3. Bush Not Hip on SCHIP
What does President Bush have against sick children? In September, large bipartisan majorities in Congress passed legislation reauthorizing the State Child Health Insurance Program (SCHIP) and expanding it to provide health coverage to an additional 3.8 million low- and moderate-income kids. A joint state and federal program, SCHIP has been enormously successful in making sure that uninsured children have access to timely medical care–serving up to six million young Americans so far. Even the insurance industry was rooting for the measure to get passed. Nevertheless, the “compassionate conservative” president tanked the bill with a veto. Justifying the cold-hearted move with bogus rationalizations about middle-income kids abandoning private insurance for the government program, the President suggested leaving millions of children uninsured was not really such a big problem anyway: “After all, you just go to an emergency room.” For preventing millions of uninsured children from getting the health coverage they need, Mr. Bush’s policy of funding war over funding children’s health flat-lines as one of this year’s “worst.”

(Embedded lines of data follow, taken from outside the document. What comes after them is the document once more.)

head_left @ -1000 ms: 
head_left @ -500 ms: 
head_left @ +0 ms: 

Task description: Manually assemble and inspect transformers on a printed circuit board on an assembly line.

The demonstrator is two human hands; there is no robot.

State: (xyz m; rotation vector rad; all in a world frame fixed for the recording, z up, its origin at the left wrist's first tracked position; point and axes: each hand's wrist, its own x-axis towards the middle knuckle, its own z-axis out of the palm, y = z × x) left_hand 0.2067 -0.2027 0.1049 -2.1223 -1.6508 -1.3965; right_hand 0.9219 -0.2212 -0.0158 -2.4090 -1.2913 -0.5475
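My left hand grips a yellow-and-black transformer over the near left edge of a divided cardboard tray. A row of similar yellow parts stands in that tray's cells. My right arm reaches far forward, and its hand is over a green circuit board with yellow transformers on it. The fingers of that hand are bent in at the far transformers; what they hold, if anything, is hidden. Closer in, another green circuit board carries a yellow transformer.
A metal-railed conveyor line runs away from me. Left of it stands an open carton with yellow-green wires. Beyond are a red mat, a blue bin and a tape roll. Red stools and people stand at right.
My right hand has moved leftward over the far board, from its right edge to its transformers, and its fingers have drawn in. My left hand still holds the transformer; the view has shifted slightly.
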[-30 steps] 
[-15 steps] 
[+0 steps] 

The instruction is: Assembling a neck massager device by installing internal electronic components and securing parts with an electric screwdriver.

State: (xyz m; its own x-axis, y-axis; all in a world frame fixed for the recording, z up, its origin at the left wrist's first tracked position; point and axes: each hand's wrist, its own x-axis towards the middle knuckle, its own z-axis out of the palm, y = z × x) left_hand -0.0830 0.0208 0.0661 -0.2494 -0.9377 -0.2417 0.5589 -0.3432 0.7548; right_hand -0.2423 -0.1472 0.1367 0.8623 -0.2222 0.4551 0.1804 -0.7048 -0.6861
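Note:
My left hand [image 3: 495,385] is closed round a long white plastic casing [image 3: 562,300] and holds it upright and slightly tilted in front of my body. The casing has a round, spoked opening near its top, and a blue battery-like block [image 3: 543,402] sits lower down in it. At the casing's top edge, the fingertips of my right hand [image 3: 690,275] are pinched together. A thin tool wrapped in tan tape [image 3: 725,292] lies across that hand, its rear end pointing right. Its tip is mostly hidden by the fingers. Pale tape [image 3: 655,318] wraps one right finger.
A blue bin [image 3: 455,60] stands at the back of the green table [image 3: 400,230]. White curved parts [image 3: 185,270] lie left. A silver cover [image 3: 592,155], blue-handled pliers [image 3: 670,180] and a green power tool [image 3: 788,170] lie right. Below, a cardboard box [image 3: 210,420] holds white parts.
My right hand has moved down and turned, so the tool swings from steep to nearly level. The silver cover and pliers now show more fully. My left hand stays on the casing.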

4. Supreme Court Tomfoolery
Should the age-old adage “fool me once, shame on you, fool me twice, shame on me” apply to discriminatory employment practices? The Supreme Court thinks so. In Ledbetter v. Goodyear, the Court’s majority found that complaints of pay discrimination must be filed with the Equal Employment Opportunity Commission within 180 days of the first discriminatory act. The problem? Since workplaces frequently prohibit employees from even discussing how much they’re paid, many aren’t aware they’ve been discriminated against until it’s been going on for years. By that time, according to the Court, it is simply too late to complain. That’s what happened to Lilly Ledbetter, one of the few female supervisors at a Goodyear tire plant in Gadsden, Alabama, who proved to a jury that she had been paid hundreds of dollars a month less than her male counterparts for nearly 20 years. The Court ruled that she had no recourse within the law because she failed to register her complaint within 180 days of her first paycheck. The Ledbetter decision will have a chilling effect on cases of pay discrimination and gives a green light to employers to “fool” their employees with incremental discrimination once, then twice, then again and again. For ignoring the realities of the workplace, the Ledbetter decision is one of the worst policies of the year.
5. Tricked on Trade?
Fair trade certainly wasn’t the only issue in the 2006 elections, but it played a major role in some of the key races that won the Democrats a congressional majority. So the news last May came as quite a surprise: behind closed doors, the Democratic leadership had negotiated with President Bush to pass a new NAFTA-style trade deal with Peru. To be fair, the deal contains some important advances over previous trade agreements, including measures requiring Peru to fulfill its obligations on environmental agreements, as well as new language on labor rights. But the deal also retains incentives for companies to outsource jobs and has troubling language that gives foreign investors special rights to challenge American laws–from local zoning decisions to environmentally-friendly procurement policies–in foreign courts. What’s more, in a time of increased concern about the safety of imported products, the deal raises alarm bells with its limits on U.S. inspections of food imports. Even the labor provisions may be less positive than they sound: Peru must agree to follow a set of labor rights principles, but is not bound to specific agreedupon standards. As yet another unfair trade deal that meets only the lowest standard, the Peru agreement is one of 2007’s worst policies.
6. Government for Hire
What do Coast Guard cutters, border security, and dams in Louisiana have in common? Both by land and by sea, the federal government is contracting important public functions like these to private companies, a practice now valued at $400 billion a year. What makes this redistribution of taxpayer dollars to large corporations–the 20 largest contractors receive 38% of procurement dollars–so insidious, though, is the waste, fraud, and failure associated with the projects. The value of non-competitive contracts has tripled since 2000 while government oversight of the contracting process has withered. These days we’re even contracting out oversight over the contractors! From the lawlessness of private military contractors in Iraq to the incompetence of security contractors caught sleeping while on guard at a nuclear power plant, the result is a proliferation of contracts for overpriced goods and services of indeterminable quality. The accelerated creation of an unaccountable “shadow government” working for private gain rather than the public good is one of the worst public policies of 2007.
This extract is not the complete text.